1st Mayor of Surabaya
- In office 17 August 1945 – 28 August 1945
- Preceded by: Takahashi Ichiro
- Succeeded by: C.J.G. Becht

Personal details
- Born: 15 August 1892 Barbaran Julu [id], Mandailing Natal, Dutch East Indies
- Died: 10 February 1957 (aged 64)

= Radjamin Nasution =

Indonesian politician and civil servant

Radjamin Nasution (15 August 1892 – 10 February 1957) was an Indonesian politician and civil servant. He briefly served as the first Indonesian mayor of Surabaya in August 1945, during the early months of the Indonesian National Revolution, although he was not officially discharged until 1950. He worked as a customs official during the Dutch East Indies era.

==Early life==
Nasution was born on 15 August 1892 in the village of Barbaran Julu, today in West Panyabungan District of Mandailing Natal Regency. As his father was a civil servant of decent rank, Nasution was able to enroll at a European school (Europeesche Lagere School) in Padang Sidempuan. In 1912, he enrolled at the STOVIA medical school in Batavia.
==Career==
=== Government ===
Although he graduated with a medical degree, Nasution was not assigned to the colonial government's medical service and was instead given a job at its customs department. He was initially posted in Batavia, and he was reassigned around the Dutch East Indies between 1912 and 1917 when he returned to Batavia. He was then promoted, and was stationed in Medan before moving to Surabaya in 1929. He was elected as a member of the municipal council in 1931. He also continued to work as a bureaucrat, becoming head of the Surabaya customs office by 1938. He was then appointed as an alderman of the city in October 1938.

After the Japanese takeover in 1942, he was retained in the municipal government and appointed as deputy to the Japanese-appointed mayor Takahashi Ichiro. In the immediate aftermath of the Pacific War and the proclamation of Indonesian independence on 17 August 1945, Ichiro handed over the mayoral position to Nasution on 17 August 1945. Municipal government functions, however, were taken over by Regional Indonesian National Committee, led by Doel Arnowo, on 28 August. Nasution nominally maintained his office, however, as a mayor "in exile". During the Battle of Surabaya, Nasution doubled as the city's health service chief due to his medical training, and coordinated search and rescue operations. He also helped to manage refugees from the city in the nearby towns of Mojokerto and Tulungagung.

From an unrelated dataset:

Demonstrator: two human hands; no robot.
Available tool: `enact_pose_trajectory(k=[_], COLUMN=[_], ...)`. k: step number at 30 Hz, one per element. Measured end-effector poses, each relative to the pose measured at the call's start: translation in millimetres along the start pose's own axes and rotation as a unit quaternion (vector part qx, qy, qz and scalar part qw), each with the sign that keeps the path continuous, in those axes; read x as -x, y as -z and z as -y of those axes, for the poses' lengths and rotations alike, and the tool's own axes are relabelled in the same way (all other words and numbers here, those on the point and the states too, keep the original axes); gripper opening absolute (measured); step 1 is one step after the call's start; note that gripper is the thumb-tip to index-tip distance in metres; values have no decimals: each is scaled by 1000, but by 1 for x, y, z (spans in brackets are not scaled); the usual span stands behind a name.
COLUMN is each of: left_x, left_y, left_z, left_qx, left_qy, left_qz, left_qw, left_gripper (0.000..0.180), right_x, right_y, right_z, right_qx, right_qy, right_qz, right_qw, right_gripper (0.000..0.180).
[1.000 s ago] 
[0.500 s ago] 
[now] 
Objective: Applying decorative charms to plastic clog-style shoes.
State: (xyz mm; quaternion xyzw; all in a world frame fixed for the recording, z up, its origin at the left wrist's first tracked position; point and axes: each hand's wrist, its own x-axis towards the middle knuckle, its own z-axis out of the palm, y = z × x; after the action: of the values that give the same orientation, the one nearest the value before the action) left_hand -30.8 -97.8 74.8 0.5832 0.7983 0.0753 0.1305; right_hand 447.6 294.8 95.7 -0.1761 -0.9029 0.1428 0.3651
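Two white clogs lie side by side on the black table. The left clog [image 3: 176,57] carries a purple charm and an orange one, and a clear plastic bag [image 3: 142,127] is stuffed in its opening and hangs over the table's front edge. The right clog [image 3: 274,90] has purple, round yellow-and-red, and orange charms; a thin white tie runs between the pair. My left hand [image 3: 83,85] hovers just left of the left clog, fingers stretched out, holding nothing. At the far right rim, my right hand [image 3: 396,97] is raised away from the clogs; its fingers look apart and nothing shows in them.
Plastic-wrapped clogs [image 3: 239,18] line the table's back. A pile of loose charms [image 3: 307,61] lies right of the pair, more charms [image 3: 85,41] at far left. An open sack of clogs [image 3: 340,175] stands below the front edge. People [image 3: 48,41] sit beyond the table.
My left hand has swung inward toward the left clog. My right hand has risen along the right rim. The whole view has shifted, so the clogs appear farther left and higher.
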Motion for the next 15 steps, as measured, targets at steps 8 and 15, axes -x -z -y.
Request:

After the Dutch–Indonesian Round Table Conference, Surabaya experienced a leadership dispute. Nasution still maintained his office as mayor, as recognized by the Republican government in Yogyakarta, while another mayor Indrakoesoema had been appointed by the federal government in Jakarta. Eventually, Nasution was honorably discharged from his mayoral position by the Yogyakarta government on 31 March 1950 and reassigned as a civil servant within the Ministry of Home Affairs, while also being given back pay for his mayoral duties dating back to 1948. Nasution would later run as a legislative candidate under Parindra in the 1955 legislative election.

=== Football ===
During his time in Medan, Nasution had served for sometime as president of the football club Deli Voetbal Bond (today PSDS Deli Serdang). He also founded the SKVB (Soerabajasche Kantoor Voetbalbond) club, with its members being Surabaya's office workers. Later, the club merged into Persebaya Surabaya in 1950. He would serve as Persebaya's president between 1953 and 1955.

==Death==
Nasution died on 10 February 1957, and was buried at the Rangkah Cemetery in Surabaya.